- [EXERCISE BRIEF]
Copy the data exactly.

- [INFORMATION SUPPLIED]
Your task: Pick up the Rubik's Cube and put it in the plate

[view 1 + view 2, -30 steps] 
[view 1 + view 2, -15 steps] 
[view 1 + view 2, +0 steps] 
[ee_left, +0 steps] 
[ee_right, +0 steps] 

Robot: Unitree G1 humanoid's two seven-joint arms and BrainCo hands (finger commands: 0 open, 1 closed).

- [RESULT BELOW]
Your task: Pick up the Rubik's Cube and put it in the plate

[view 1 + view 2, -30 steps] 
[view 1 + view 2, -15 steps] 
[view 1 + view 2, +0 steps] 
[ee_left, +0 steps] 
[ee_right, +0 steps] 

Robot: Unitree G1 humanoid's two seven-joint arms and BrainCo hands (finger commands: 0 open, 1 closed).

This brings the exercise to completion.